College of Veterinary Medicine, China Agricultural University, Haidian, Beijing 100193, China.
College of Veterinary Medicine, China Agricultural University, Haidian, Beijing 100193, China.
Ecotoxicol Environ Saf. 2024 Oct 1;284:116854. doi: 10.1016/j.ecoenv.2024.116854. Epub 2024 Aug 13.
One of the ways Aflatoxin B1 damages the liver is through ferroptosis. Ferroptosis is characterized by the build-up of lipid peroxides and reactive oxygen species (ROS) due to an excess of iron. Dietary supplements have emerged as a promising strategy for treating ferroptosis in the liver. The flavonoid component hesperetin, which is mostly present in citrus fruits, has a number of pharmacological actions, such as those against liver fibrosis, cancer, and hyperglycemia. However, hesperetin's effects and mechanisms against hepatic ferroptosis are still unknown. In this study, 24 male C57BL/6 J mice were randomly assigned to CON, AFB1 (0.45 mg/kg/day), and AFB1+ hesperetin treatment groups (40 mg/kg/day). The results showed that hesperetin improved the structural damage of the mouse liver, down-regulated inflammatory factors (Cxcl1, Cxcl2, CD80, and F4/80), and alleviated liver fibrosis induced by aflatoxin B1. Hesperetin reduced hepatic lipid peroxidation induced by iron accumulation by up-regulating the levels of antioxidant enzymes (GPX4, GSH-Px, CAT, and T-AOC). It is worth noting that hesperetin not only improved lipid peroxidation but also maintained the dynamic balance of iron ions by reducing ferritin autophagy. Mechanistically, hesperetin's ability to regulate ferritin autophagy mostly depends on the PI3K/AKT/mTOR/ULK1 pathway. In AFB1-induced HepG2 cells, the addition of PI3K inhibitor (LY294002) and AKT inhibitor (Miransertib) confirmed that hesperetin regulated the PI3K/AKT/mTOR/ULK1 pathway to inhibit ferritin autophagy and reduced the degradation of ferritin in lysosomes. In summary, our results suggest that hesperetin not only regulates the antioxidant system but also inhibits AFB1-induced ferritin hyperautophagy, thereby reducing the accumulation of iron ions to mitigate lipid peroxidation. This work provides a fresh perspective on the mechanism behind hesperetin and AFB1-induced liver damage in mice.

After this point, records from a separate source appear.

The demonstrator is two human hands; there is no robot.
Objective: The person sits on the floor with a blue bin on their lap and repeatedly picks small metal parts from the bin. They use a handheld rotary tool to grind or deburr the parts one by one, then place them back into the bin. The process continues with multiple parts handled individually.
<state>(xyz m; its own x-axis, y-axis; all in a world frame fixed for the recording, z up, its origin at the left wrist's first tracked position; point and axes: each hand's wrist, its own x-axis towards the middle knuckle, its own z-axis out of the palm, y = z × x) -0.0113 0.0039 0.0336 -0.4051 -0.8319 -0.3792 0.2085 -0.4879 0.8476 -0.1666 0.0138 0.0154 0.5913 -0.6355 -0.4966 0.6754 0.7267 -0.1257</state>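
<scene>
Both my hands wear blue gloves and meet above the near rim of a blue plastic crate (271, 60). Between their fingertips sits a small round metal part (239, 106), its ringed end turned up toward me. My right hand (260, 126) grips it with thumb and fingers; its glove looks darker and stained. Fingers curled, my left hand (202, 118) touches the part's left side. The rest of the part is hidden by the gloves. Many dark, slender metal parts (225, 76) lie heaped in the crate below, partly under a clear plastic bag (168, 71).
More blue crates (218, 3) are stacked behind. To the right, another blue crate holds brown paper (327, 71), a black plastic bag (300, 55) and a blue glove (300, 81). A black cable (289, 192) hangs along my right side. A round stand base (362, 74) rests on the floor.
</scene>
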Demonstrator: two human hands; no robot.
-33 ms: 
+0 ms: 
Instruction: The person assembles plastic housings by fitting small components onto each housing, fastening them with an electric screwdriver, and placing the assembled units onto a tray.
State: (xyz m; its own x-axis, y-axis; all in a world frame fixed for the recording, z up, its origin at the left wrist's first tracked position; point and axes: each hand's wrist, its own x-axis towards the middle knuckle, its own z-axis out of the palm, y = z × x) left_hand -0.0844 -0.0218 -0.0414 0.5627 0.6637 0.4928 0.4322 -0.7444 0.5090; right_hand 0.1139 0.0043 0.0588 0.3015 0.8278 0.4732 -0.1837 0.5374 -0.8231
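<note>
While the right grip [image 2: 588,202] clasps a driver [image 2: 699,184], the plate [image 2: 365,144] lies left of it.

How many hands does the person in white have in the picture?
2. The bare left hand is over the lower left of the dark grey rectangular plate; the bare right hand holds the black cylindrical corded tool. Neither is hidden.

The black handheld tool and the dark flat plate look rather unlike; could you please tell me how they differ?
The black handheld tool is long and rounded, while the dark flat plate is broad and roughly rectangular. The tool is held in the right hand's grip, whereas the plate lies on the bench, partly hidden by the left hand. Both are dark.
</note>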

黄曲霉毒素 B1 通过铁死亡损伤肝脏的方式之一是通过铁死亡。铁死亡的特征是由于铁过量而导致脂质过氧化物和活性氧 (ROS) 的积累。膳食补充剂已成为治疗肝脏铁死亡的一种有前途的策略。类黄酮成分柚皮素主要存在于柑橘类水果中,具有多种药理作用,如抗肝纤维化、抗癌和降血糖作用。然而,柚皮素对肝铁死亡的作用及其机制尚不清楚。在这项研究中,将 24 只雄性 C57BL/6 J 小鼠随机分为 CON、AFB1(0.45mg/kg/天)和 AFB1+柚皮素治疗组(40mg/kg/天)。结果表明,柚皮素改善了小鼠肝脏的结构损伤,下调了炎症因子(Cxcl1、Cxcl2、CD80 和 F4/80),并缓解了黄曲霉毒素 B1 诱导的肝纤维化。柚皮素通过上调抗氧化酶(GPX4、GSH-Px、CAT 和 T-AOC)水平,减少铁积累引起的肝脂质过氧化。值得注意的是,柚皮素不仅改善了脂质过氧化,还通过减少铁蛋白自噬来维持铁离子的动态平衡。在机制上,柚皮素调节铁蛋白自噬的能力主要依赖于 PI3K/AKT/mTOR/ULK1 通路。在 AFB1 诱导的 HepG2 细胞中,添加 PI3K 抑制剂(LY294002)和 AKT 抑制剂(Miransertib)证实,柚皮素通过调节 PI3K/AKT/mTOR/ULK1 通路抑制铁蛋白自噬,减少溶酶体中铁蛋白的降解。综上所述,我们的结果表明,柚皮素不仅调节抗氧化系统,还抑制 AFB1 诱导的铁蛋白过度自噬,从而减少铁离子的积累,减轻脂质过氧化。这项工作为柚皮素和 AFB1 诱导的小鼠肝脏损伤的机制提供了新的视角。